Shari soupira. L’état de Takhini n’était bien sûr pas la seule chose qui pesait sur sa conscience. Elle savait en son for intérieur qu’elle venait d’abandonner la résistance dans laquelle elle avait placé tant d’espoir. Trois ans auparavant, lorsqu’elle avait rejoint Sûsenbal pour libérer son père des troupes d’invasion, elle avait cru pouvoir s’opposer à Oeklos. Elle avait rassemblé les nobles encore loyaux et tenté d’organiser un réseau visant à frapper le cœur de l’ennemi. Oeklos, dans son inhumaine cruauté avait alors fait exécuter l’empereur de Sûsenbal, et forcé tous ses fidèles à se cacher. Shari n’avait cependant pas abandonné. Elle ne pouvait pas ! Elle représentait à présent le seul espoir de Sûsenbal. Mais les opposants à Oeklos étaient trop peu nombreux… Et petit à petit la résistance s’était réduite, jusqu’à devenir un mince groupe formé de poches isolées au sein des grandes villes de Sûsenbal. Shari avait espéré obtenir de l’aide extérieure, mais elle se rendait compte à présent que ses requêtes auraient eu peu de chance d’aboutir. Elle avait donc laissé des instructions. Ses résistants avaient pour ordre de se cacher tandis qu’elle partait pour Omirelhen…
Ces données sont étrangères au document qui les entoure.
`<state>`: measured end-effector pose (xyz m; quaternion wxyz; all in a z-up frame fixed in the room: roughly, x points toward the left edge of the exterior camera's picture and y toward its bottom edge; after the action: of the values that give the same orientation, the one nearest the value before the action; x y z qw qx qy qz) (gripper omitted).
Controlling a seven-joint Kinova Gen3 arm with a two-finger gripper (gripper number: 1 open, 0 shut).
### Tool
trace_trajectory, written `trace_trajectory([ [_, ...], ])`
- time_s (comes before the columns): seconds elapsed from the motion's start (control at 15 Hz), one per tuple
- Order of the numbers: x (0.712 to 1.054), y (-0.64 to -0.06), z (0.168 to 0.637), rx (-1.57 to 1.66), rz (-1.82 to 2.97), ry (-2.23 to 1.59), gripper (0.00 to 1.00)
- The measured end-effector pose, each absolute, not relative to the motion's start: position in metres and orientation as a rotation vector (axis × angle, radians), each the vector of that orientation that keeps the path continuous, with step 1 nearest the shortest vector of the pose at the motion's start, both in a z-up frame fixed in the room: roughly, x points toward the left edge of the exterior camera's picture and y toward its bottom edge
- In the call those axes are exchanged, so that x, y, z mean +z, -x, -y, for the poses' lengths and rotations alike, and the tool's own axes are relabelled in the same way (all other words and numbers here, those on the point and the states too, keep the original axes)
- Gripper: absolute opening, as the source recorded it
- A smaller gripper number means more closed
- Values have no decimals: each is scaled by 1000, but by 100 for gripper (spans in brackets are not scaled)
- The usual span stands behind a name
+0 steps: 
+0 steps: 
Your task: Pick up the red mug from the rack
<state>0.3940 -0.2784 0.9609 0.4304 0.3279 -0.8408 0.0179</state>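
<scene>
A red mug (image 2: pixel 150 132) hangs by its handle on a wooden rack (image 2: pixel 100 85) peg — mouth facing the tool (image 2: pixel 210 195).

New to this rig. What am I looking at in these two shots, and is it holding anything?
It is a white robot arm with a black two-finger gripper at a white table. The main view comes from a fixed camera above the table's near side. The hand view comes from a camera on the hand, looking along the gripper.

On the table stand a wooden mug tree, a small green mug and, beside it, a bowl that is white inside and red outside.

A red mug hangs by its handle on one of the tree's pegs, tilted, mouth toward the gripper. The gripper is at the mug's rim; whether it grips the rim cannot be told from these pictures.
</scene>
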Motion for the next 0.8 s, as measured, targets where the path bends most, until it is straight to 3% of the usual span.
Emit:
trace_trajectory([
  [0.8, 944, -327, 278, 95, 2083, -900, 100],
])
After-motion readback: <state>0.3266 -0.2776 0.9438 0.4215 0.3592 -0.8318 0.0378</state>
La jeune femme ne pouvait s’empêcher de faire le parallèle entre cet abandon et son échec à comprendre ses visions, quatre ans auparavant. Des rêves qui, si elle les avait compris plus tôt, aurait peut être pu empêcher la catastrophe qui avait ébranlé le monde. C’était une faute que Shari n’avait jamais réussi à se pardonner. Et pourtant, qu’aurait-elle réellement pu faire ? Cette question lui torturait l’esprit, la déchirant intérieurement.
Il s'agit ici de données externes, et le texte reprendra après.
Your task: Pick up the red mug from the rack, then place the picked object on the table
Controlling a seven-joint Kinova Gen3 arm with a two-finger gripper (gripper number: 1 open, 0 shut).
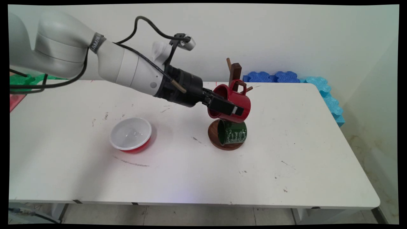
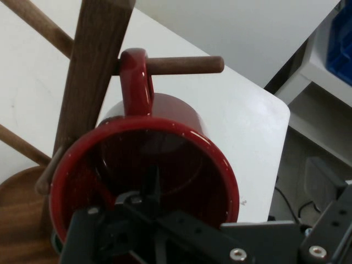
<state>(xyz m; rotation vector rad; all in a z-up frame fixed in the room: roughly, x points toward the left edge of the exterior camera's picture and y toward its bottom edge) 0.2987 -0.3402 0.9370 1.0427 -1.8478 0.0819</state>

Elle se leva et se mit à arpenter le pont du \emph{Fléau des Mers}. Elle admirait la manière avec laquelle Imela avait réussi à maintenir à bord la stricte discipline militaire de la marine Dûeni. Pourtant ces marins étaient en réalité des pirates, du moins dans l’acceptation actuelle du terme. Malgré tout, Shari se sentait en sécurité à bord. Pour la première fois depuis le début de l’Hiver Sans Fin, elle n’avait pas à se cacher ou se protéger de personnes qui en voulaient à sa vie. A coté d’elle, les hommes de quart parlaient calmement, chuchotant presque afin d’éviter de réveiller leurs compagnons endormis. L’un d’entre eux fredonnait. C’était une chanson sans paroles, une mélodie de marin, à la fois triste et pleine d’espoir, rappelant à Shari l’immensité de l’océan.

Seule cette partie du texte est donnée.